Protesters rising up in Bogota, capital of Columbia, are waving Chilean and Ecuadorian flags. In the wake of the Chilean uprising, a protest song denouncing rape culture and sexual violence went viral and became an international feminist phenomenon. The spectre of Tahrir moved from Cairo to Tahrir Square in Baghdad where protesters display an exceptional level of solidarity, unity and self-organization in very difficult and violent circumstances. After years of pessimism, talks about Arab winters and counter-revolutionary violence, Tahrir once again forms a centre stage.

Also in the so-called established liberal democracies, the spectre of Tahrir set in motion a radical process redefining the very meaning of politics – and by no means do I want to suggest that this would be the first time in history. A new meaning that, as it were, freed democracy from its representative and parliamentary straitjacket (again).

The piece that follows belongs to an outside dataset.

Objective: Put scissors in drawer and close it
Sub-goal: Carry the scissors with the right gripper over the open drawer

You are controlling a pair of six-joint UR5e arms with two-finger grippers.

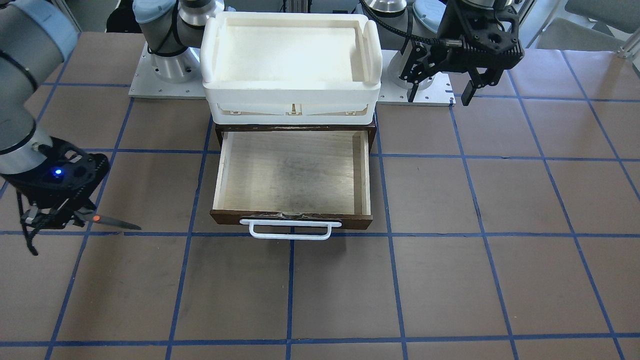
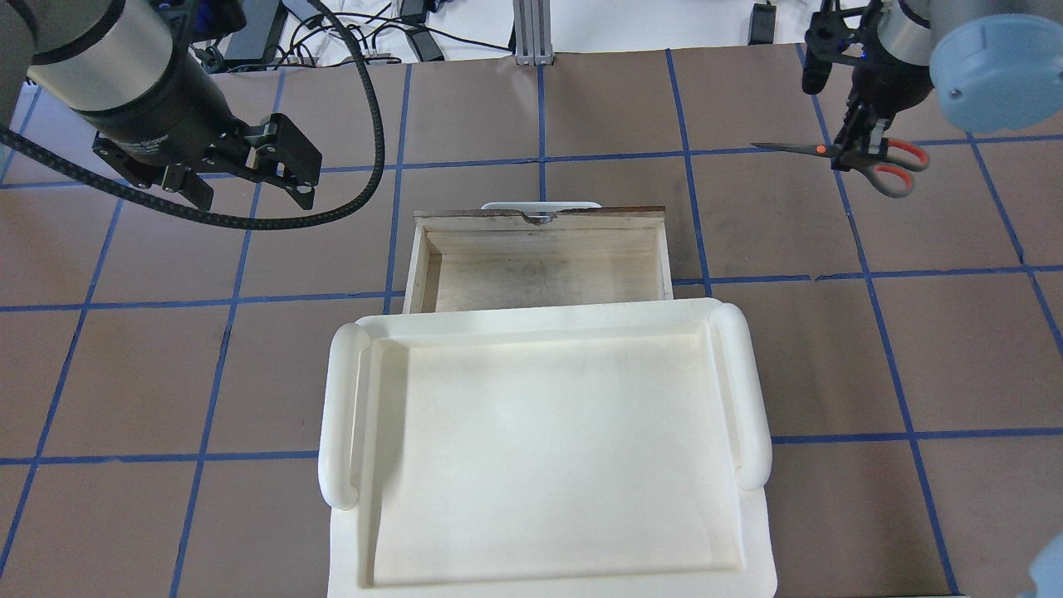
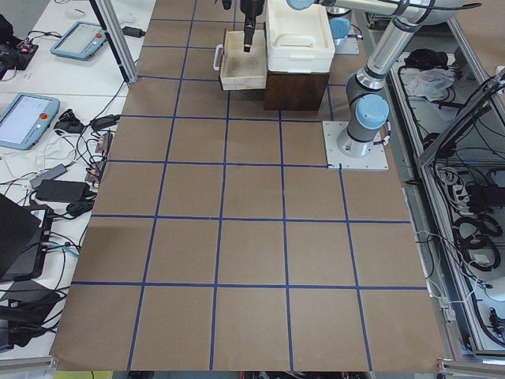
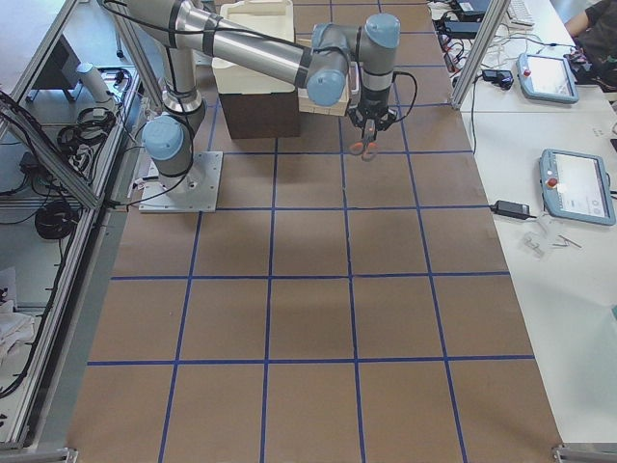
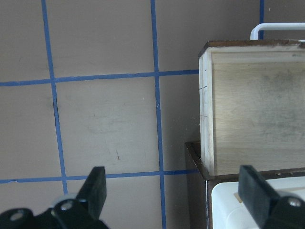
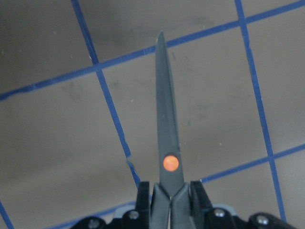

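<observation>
My right gripper [image 2: 864,139] is shut on the scissors [image 2: 818,149], near the orange pivot dot. The grey and orange-red handles stick out behind it and the dark blades point level toward the drawer's side. In the right wrist view the scissors [image 6: 167,143] lie between the two fingers over brown table. The drawer [image 2: 540,266] stands pulled open and empty, with its white bar handle [image 1: 290,230] at the front. The scissors [image 1: 107,221] are well to one side of the drawer [image 1: 292,175]. My left gripper [image 2: 249,189] is open and empty, beside the drawer's other side.
A white foam tray [image 2: 340,415] sits on top of the dark cabinet [image 1: 295,127] that houses the drawer. The table is brown with a blue tape grid. The arm bases [image 1: 165,75] stand on metal plates behind the cabinet.
</observation>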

Despite their substantial differences in tactics, modes of expression and demands, movements such as the Gilets Jaunes, Extinction Rebellion and before them the indignados literally moved politics back where it belongs: on the streets, in the square, in public space. According to Yves Sintomer, a political scientist at Paris 8 University, the Gilets Jaunes have reinvigorated democratic politics in France: “There’s a danger in France of reducing democracy to a small political game, where only those who want to be elected are playing, and the people are watching”, he told BBC correspondent Lucy Williamson. “The gilets jaunes have again put this huge majority of people at the front of the stage.”